**ASSIGNMENT**.
Set every line of the data down again exactly, and keep the pictures out.
++++ RECORDED DATA
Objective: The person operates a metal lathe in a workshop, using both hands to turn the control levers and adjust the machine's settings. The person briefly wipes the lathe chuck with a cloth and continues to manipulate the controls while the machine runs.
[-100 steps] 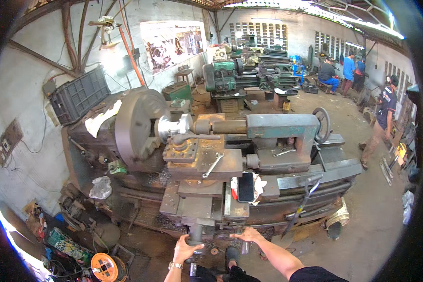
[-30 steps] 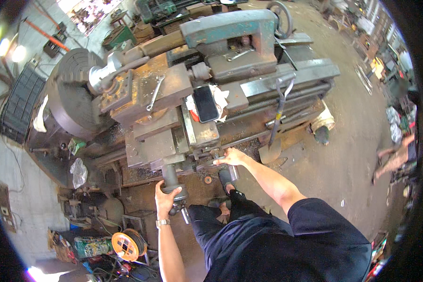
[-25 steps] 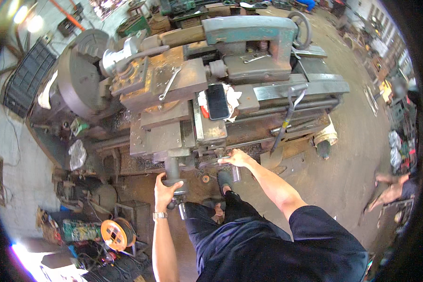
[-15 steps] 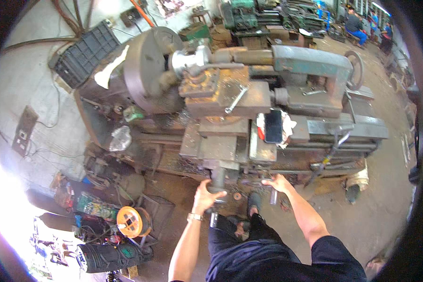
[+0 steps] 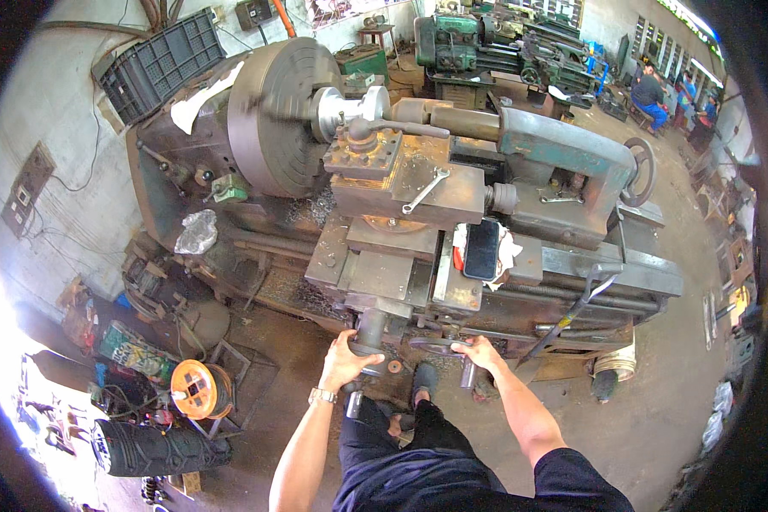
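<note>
I stand in front of a large metal lathe. My left hand (image 5: 343,362) is closed around the rim of the cross-slide handwheel (image 5: 369,348), which has a shiny handle below it. To its right, my right hand (image 5: 481,352) grips the rim of the carriage handwheel (image 5: 435,345); a metal handle (image 5: 468,374) hangs beside the fingers. Beyond them sits the tool post (image 5: 363,154) with its clamping lever. A silvery round workpiece (image 5: 337,114) is held at the big chuck (image 5: 269,128), whose jaws look smeared, as in rotation.
A wrench (image 5: 425,191) and a phone (image 5: 481,249) on a rag lie on the carriage. The tailstock (image 5: 563,145) stands at right. An orange cable reel (image 5: 198,389) is on the left floor. A person (image 5: 648,94) sits far right, near other machines.
The whole view has shifted, with the hands and handwheels now further left in the picture. Both hands stay on their handwheels. The picture is sharper, except around the chuck jaws.
</note>
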The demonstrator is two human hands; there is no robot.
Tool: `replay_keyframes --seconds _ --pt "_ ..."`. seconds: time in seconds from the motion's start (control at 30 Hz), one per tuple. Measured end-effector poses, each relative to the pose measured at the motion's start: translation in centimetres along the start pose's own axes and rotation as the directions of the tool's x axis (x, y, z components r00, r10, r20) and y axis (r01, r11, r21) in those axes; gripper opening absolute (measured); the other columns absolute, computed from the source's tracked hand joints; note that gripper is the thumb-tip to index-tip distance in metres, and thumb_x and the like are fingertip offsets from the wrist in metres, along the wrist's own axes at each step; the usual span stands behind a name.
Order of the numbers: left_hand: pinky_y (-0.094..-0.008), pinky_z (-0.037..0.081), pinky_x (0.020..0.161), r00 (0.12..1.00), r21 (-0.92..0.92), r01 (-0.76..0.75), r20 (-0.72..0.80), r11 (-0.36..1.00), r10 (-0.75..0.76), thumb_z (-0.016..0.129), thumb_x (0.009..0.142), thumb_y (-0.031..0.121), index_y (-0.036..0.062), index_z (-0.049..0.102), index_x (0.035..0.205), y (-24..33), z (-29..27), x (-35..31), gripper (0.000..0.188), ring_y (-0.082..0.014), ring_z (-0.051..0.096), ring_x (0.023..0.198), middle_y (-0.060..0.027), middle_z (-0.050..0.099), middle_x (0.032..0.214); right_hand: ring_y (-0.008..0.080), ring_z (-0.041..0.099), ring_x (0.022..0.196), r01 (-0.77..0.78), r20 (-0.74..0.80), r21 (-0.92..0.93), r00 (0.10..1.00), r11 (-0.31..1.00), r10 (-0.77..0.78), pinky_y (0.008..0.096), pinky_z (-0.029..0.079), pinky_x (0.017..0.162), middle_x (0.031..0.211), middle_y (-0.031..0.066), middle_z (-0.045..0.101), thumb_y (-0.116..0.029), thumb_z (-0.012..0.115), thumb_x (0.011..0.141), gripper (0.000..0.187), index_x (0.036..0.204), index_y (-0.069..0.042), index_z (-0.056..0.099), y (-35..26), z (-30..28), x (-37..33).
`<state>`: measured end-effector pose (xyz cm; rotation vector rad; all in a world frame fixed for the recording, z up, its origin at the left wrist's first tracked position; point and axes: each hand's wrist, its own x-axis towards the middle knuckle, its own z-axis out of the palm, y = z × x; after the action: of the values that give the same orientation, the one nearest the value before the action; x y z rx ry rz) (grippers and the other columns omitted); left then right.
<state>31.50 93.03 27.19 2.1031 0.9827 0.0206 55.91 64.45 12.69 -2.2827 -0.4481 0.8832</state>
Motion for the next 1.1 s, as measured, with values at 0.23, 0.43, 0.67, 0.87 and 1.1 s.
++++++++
**SOLUTION FOR THIS TASK**.
Objective: The person operates a metal lathe in a workshop, using both hands to turn the control levers and adjust the machine's settings. The person briefly wipes the lathe chuck with a cloth and continues to manipulate the controls while the machine runs.
[-100 steps] 
[-30 steps] 
[-25 steps] 
[-15 steps] 
[+0 steps] 
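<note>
I stand in front of a large metal lathe. My left hand (image 5: 343,362) is closed around the rim of the cross-slide handwheel (image 5: 369,348), which has a shiny handle below it. To its right, my right hand (image 5: 481,352) grips the rim of the carriage handwheel (image 5: 435,345); a metal handle (image 5: 468,374) hangs beside the fingers. Beyond them sits the tool post (image 5: 363,154) with its clamping lever. A silvery round workpiece (image 5: 337,114) is held at the big chuck (image 5: 269,128), whose jaws look smeared, as in rotation.
A wrench (image 5: 425,191) and a phone (image 5: 481,249) on a rag lie on the carriage. The tailstock (image 5: 563,145) stands at right. An orange cable reel (image 5: 198,389) is on the left floor. A person (image 5: 648,94) sits far right, near other machines.
The whole view has shifted, with the hands and handwheels now further left in the picture. Both hands stay on their handwheels. The picture is sharper, except around the chuck jaws.
</note>
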The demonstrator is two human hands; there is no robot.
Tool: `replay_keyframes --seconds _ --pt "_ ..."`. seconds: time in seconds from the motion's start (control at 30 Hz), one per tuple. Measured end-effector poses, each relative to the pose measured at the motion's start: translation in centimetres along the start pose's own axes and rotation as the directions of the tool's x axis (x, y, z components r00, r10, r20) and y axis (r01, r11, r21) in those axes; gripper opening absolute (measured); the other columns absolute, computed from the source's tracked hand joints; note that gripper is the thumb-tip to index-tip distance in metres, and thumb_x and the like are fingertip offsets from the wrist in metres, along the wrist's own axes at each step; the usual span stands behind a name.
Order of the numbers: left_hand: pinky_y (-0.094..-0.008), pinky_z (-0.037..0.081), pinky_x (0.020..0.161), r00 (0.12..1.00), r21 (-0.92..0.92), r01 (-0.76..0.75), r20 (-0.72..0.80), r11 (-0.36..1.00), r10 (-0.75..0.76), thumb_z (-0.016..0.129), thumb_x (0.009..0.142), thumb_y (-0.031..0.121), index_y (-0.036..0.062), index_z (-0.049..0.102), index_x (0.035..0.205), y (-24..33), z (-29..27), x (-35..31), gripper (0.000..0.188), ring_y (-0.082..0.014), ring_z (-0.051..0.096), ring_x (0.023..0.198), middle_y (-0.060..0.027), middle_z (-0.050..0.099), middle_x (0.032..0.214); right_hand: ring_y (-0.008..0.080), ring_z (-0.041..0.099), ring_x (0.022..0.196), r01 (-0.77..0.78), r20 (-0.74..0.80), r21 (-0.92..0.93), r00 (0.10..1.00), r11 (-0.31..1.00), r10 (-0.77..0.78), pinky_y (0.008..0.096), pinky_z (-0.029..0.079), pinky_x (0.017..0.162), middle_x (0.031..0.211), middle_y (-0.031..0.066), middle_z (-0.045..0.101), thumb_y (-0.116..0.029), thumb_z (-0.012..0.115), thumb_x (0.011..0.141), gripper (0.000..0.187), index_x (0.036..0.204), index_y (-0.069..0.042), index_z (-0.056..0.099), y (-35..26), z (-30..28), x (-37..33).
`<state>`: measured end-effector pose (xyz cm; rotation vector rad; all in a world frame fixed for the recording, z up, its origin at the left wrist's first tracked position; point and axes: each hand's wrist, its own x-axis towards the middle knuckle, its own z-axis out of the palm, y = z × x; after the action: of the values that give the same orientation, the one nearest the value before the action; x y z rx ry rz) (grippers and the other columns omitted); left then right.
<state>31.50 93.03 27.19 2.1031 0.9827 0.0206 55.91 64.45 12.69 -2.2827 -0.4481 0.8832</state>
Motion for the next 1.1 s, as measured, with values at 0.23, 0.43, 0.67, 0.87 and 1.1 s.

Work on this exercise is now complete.